Virtual Pets, Real Precarity: Crypto Gaming as Speculative Labor in Inflation‐Ridden Cuba
Steffen Köhn and
Nestor Siré
Economic Anthropology, 2026, vol. 13, issue 1
Abstract:
This article examines how Axie Infinity, a play‐to‐earn crypto game, became a precarious source of income for young Cubans amid an ongoing economic crisis. Against the backdrop of the COVID‐19 pandemic, intensified US sanctions, and a destabilizing currency reform, Cuba has faced severe shortages, runaway inflation, and growing social unrest. In this context, Axie Infinity offered an unexpected digital lifeline: Players could earn income by battling and trading blockchain‐based assets, gaining rare access to the global crypto economy. Yet participation required significant upfront investment and often depended on exploitative scholarship arrangements that reproduced existing racial, class, and gendered inequalities. Drawing on long‐term ethnographic fieldwork in Havana and Matanzas, this study traces how Cuban players navigated complex onboarding processes, technical barriers, and informal exchange networks to transform in‐game earnings into usable currency.
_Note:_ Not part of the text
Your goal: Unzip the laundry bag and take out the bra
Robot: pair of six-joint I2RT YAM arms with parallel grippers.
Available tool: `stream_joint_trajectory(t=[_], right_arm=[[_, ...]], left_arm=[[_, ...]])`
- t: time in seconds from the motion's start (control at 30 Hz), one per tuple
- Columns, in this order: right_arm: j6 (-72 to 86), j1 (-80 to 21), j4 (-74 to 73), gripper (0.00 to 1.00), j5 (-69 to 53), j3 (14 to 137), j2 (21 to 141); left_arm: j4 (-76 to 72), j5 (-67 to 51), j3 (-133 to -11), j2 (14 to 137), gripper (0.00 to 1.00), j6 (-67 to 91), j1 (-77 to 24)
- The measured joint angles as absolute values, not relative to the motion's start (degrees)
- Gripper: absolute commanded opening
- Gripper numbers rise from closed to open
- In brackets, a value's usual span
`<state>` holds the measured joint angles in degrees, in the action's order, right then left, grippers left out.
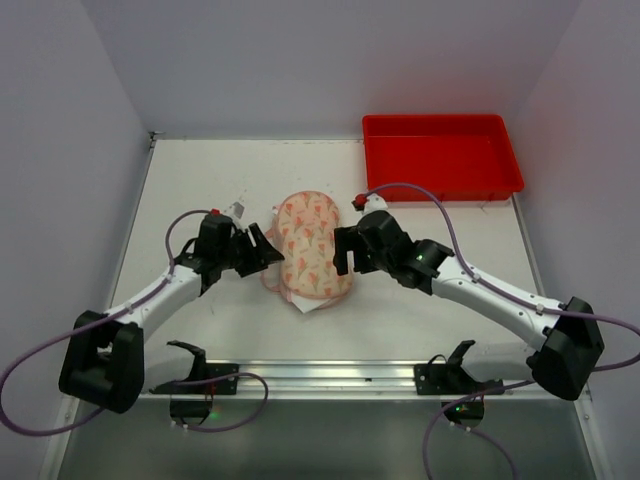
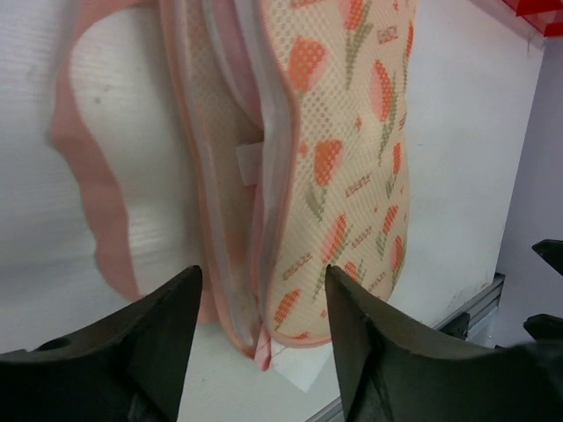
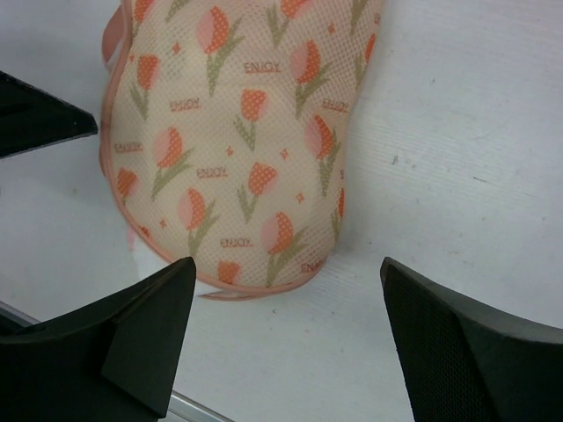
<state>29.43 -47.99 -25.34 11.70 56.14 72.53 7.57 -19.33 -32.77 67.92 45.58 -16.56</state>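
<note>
The laundry bag (image 1: 310,245), a cream mesh pouch with red-pink flower print and pink trim, lies mid-table. My left gripper (image 1: 275,250) is open at its left edge, and my right gripper (image 1: 342,250) is open at its right edge. In the left wrist view my open left gripper (image 2: 262,281) straddles the bag's near end, where the side seam (image 2: 255,176) gapes with white tape and pink fabric (image 2: 230,79) showing inside. A pink band (image 2: 88,176) loops out onto the table. In the right wrist view the bag (image 3: 237,132) lies just beyond my open right gripper (image 3: 288,272).
A red tray (image 1: 440,120) stands at the back right. A white label (image 1: 315,303) sticks out from under the bag's near end. A metal rail (image 1: 330,372) runs along the table's front edge. White walls close in the left, back and right.
</note>
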Motion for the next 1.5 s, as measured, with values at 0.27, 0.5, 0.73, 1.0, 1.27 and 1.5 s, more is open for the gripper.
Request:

It argues that play‐to‐earn games embed financial speculation into everyday life, blurring distinctions between work and play and between formal and informal economies. By combining insights from the anthropology of play and digital labor, the article theorizes serious play as a moralized and monetized practice—one that conceals precarity behind gamified interfaces and reward systems. In doing so, it complicates celebratory narratives about blockchain as a vehicle for financial inclusion and instead reveals how these platforms extend speculative capitalism into new and deeply unequal terrain.